In many thousands of rides I've had it happened about 3 times. Very sad when someone resorts to that to try to distract from their poor behavior.


----------



## steeplechaser33 (Mar 27, 2017)

Terri Lee said:


> In many thousands of rides I've had it happened about 3 times. Very sad when someone resorts to that to try to distract from their poor behavior.


What did the platform want you to do in order to not get kicked off?


----------



## Terri Lee (Jun 23, 2016)

steeplechaser33 said:


> What did the platform want you to do in order to not get kicked off?

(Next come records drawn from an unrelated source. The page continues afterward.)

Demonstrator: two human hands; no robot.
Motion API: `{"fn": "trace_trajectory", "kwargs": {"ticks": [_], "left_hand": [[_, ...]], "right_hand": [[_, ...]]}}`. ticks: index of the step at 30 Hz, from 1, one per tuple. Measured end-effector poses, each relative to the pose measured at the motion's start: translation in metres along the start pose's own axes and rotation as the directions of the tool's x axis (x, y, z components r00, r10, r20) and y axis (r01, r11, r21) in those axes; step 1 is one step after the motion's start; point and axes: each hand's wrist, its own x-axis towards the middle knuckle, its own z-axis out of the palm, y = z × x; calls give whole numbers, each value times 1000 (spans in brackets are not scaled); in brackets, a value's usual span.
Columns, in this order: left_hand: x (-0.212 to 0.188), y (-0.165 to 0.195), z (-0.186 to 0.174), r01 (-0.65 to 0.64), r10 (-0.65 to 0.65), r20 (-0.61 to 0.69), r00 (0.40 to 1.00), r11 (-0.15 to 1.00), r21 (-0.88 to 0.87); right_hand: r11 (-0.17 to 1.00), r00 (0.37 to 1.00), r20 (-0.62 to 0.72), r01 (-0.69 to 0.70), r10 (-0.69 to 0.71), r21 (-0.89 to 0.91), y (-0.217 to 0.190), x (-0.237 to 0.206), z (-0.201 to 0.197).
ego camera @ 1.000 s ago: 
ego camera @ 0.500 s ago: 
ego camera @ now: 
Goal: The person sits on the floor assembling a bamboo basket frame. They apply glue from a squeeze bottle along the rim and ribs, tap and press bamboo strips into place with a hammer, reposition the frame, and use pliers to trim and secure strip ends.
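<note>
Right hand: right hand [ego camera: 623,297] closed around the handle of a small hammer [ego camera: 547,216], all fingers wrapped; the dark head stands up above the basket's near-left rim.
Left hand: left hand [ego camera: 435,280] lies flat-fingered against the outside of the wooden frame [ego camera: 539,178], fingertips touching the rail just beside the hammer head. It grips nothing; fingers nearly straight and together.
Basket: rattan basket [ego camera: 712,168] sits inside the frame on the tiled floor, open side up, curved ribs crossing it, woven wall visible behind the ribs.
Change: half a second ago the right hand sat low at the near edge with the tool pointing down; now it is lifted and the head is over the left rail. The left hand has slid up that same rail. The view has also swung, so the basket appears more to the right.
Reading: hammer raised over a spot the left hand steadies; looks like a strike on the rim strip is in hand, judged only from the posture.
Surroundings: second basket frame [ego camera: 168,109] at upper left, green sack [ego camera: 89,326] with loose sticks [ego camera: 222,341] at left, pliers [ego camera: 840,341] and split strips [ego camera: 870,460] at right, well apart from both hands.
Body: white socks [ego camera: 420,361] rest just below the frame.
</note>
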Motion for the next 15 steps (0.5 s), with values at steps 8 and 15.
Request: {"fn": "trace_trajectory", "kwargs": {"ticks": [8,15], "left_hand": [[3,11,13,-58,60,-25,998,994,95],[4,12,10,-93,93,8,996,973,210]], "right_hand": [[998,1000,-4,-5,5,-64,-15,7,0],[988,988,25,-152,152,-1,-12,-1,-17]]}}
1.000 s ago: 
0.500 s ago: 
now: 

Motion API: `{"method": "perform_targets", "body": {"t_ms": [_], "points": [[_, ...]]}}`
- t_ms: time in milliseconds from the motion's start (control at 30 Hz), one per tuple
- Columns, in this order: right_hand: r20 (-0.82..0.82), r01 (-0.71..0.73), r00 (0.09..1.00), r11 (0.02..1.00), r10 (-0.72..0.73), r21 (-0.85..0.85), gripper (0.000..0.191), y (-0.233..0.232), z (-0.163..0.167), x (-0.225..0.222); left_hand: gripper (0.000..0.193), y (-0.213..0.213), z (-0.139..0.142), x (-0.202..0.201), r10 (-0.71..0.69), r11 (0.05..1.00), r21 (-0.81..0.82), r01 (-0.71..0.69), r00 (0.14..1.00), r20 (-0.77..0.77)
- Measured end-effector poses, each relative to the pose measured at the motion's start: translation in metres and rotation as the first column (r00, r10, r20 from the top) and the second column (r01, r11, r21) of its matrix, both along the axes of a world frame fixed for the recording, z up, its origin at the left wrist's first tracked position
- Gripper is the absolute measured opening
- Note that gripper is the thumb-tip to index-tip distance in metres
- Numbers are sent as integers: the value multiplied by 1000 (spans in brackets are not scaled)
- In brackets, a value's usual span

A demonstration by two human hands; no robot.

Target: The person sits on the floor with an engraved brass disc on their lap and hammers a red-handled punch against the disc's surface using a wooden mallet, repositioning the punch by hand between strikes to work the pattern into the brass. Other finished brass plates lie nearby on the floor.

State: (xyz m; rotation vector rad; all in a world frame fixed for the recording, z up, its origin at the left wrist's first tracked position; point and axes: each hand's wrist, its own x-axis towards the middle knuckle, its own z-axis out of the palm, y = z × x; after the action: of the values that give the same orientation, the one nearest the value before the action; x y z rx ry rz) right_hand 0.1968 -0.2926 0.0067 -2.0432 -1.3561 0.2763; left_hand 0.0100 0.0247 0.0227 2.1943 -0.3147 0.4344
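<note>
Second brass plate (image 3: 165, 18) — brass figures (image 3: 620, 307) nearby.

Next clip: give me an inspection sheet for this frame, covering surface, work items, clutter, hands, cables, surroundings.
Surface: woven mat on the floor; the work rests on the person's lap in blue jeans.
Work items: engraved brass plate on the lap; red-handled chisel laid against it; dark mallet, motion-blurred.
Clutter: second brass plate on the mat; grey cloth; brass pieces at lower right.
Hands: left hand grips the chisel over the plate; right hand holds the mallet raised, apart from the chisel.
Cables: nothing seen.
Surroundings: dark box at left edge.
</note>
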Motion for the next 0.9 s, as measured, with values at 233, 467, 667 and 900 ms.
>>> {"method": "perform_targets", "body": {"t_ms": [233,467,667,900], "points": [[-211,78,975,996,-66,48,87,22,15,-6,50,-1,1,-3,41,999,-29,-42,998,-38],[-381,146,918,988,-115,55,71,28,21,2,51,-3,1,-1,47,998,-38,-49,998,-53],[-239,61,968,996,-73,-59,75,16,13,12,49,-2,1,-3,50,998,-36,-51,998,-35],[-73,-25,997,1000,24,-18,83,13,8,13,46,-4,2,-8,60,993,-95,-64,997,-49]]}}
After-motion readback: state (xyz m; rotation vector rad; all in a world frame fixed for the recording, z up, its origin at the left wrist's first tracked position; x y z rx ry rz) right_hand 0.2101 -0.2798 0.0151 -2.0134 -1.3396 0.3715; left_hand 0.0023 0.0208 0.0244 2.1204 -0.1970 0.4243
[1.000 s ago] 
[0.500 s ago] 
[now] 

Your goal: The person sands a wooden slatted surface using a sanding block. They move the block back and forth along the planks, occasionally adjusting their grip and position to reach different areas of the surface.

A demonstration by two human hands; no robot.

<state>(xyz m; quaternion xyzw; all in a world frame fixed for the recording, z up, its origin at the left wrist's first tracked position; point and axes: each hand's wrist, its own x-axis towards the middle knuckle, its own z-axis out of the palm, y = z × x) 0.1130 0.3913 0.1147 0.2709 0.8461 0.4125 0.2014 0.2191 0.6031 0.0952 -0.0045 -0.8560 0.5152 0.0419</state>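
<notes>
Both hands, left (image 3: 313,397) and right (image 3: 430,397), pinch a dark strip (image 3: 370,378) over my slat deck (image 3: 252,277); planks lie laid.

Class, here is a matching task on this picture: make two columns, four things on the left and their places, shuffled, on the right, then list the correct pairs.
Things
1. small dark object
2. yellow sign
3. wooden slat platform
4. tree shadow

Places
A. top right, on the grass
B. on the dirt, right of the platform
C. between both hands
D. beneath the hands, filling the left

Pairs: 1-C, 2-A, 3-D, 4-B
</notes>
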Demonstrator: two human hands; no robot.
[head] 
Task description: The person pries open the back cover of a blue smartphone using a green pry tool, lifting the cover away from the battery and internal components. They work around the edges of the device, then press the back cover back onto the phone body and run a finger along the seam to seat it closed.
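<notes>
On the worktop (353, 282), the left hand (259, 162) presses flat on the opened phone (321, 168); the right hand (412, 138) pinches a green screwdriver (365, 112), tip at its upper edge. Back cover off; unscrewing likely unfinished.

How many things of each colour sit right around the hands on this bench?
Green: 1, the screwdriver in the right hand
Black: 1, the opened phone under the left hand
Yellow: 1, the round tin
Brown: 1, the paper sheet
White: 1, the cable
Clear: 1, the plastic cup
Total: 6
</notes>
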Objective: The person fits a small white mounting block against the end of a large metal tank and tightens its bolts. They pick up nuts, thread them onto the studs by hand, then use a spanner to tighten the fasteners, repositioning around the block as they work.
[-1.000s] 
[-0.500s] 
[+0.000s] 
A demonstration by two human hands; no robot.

I was worse than that, they took me out behind the barn and shot me.


----------



## SHalester (Aug 25, 2019)

steeplechaser33 said:


> Was the pax trying to get a free ride?


ding ding. winner winner chicken dinner.


----------



## steeplechaser33 (Mar 27, 2017)

SHalester said:


> ding ding. winner winner chicken dinner.


If I get accused of racism again and say I have proof of the audio and video for the ride that nothing happened will uber/lyft even care?


----------



## waldowainthrop (Oct 25, 2019)

steeplechaser33 said:


> If I get accused of racism again and say I have proof of the audio and video for the ride that nothing happened will uber/lyft even care?


It's better than not mentioning it.


----------



## steeplechaser33 (Mar 27, 2017)

waldowainthrop said:


> It's better than not mentioning it.


They will probably tell me those are devices of white supremacy


----------



## New Uber (Mar 21, 2017)

So. Something kinda similar happened to me. 

I had a British passenger. They asked me what California is like. Among the things I said I also mentioned there is a higher influence of Country X. But that was of course due to California's close proximity to Country X. 

I at no time was I being racist. Depending of where you are in the USA, there will be a higher influence of Country X, Y or Z. I was stating the facts as there are. Just as grass is green.

Maybe it is different in England. I do not know. I have never been there.

I got a scolding e-mail from Uber saying that my comments about race were inappropriate.

I wasn't expecting to get an e-mail. SMH. But after that nothing.


----------



## SHalester (Aug 25, 2019)

steeplechaser33 said:


> video for the ride that nothing happened will uber/lyft even care?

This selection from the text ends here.